In [1]:
# !pip install transformers --upgrade

In [2]:
model_dir = "../mii/bloom-3b"

In [3]:
import torch

In [4]:
from transformers import BloomForCausalLM
model = BloomForCausalLM.from_pretrained(model_dir)#, torch_dtype=torch.float16)

In [5]:
model.dtype

torch.float32

In [6]:
from transformers import pipeline, AutoTokenizer

tokenizer = AutoTokenizer.from_pretrained(model_dir)
pipe = pipeline("text-generation", model=model, tokenizer=tokenizer, device=0)

## Greedy Search

In [7]:
start_text = "Testing BLOOM-3B without DeepSpeed (greedy)"
tokens_start_text = len(tokenizer(start_text, return_tensors="pt").input_ids[0])
tokens_start_text

13

In [8]:
import time

new_tokens = 1000
gen_length = new_tokens + tokens_start_text

t0 = time.time()
gen_text = pipe(start_text, min_length=gen_length, max_length=gen_length)[0]['generated_text']
t1 = time.time()
tokens_gen_text = len(tokenizer(gen_text, return_tensors="pt").input_ids[0])

In [9]:
total_new_tokens_generated = tokens_gen_text - tokens_start_text
througput = (total_new_tokens_generated) / (t1 - t0)
print(f"Tokens generated: {total_new_tokens_generated}; Time: {t1 - t0:.1f} seconds; Tokens per second: {througput:.1f}")

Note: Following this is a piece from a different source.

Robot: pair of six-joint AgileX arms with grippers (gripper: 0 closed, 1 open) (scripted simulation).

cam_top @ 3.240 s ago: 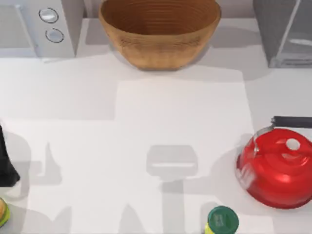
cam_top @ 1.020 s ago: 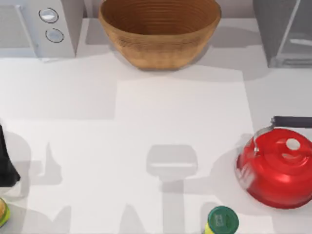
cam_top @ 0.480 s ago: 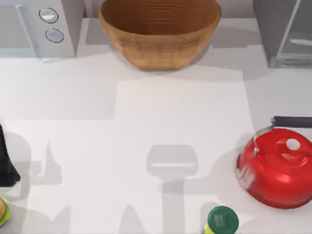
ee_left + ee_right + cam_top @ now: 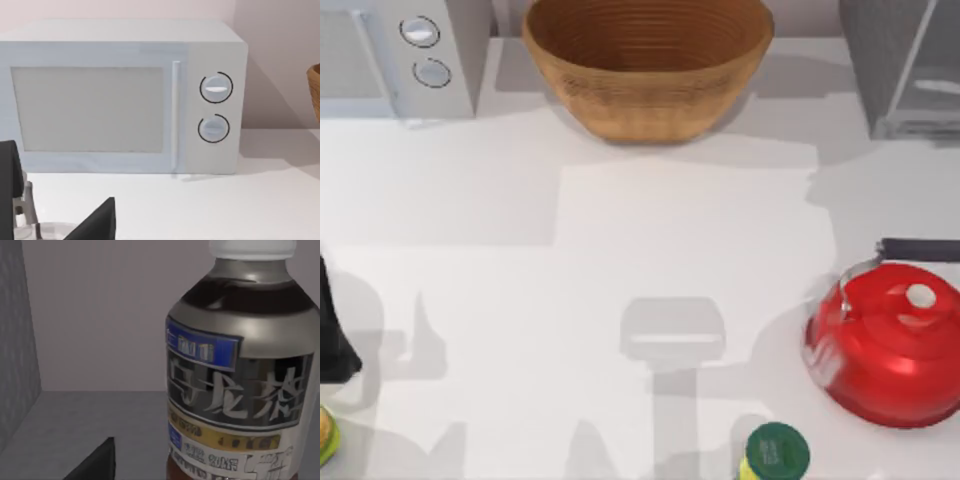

Tokens generated: 1000; Time: 32.4 seconds; Tokens per second: 30.9


## Sampling

In [10]:
start_text = "Testing BLOOM-3B without DeepSpeed (sampling)"
tokens_start_text = len(tokenizer(start_text, return_tensors="pt").input_ids[0])
tokens_start_text

13

In [11]:
new_tokens = 1000
gen_length = new_tokens + tokens_start_text

t0 = time.time()
gen_text = pipe(start_text, min_length=gen_length, max_length=gen_length, do_sample=True, top_k=50)[0]['generated_text']
t1 = time.time()
tokens_gen_text = len(tokenizer(gen_text, return_tensors="pt").input_ids[0])

In [12]:
total_new_tokens_generated = tokens_gen_text - tokens_start_text
througput = (total_new_tokens_generated) / (t1 - t0)
print(f"Tokens generated: {total_new_tokens_generated}; Time: {t1 - t0:.1f} seconds; Tokens per second: {througput:.1f}")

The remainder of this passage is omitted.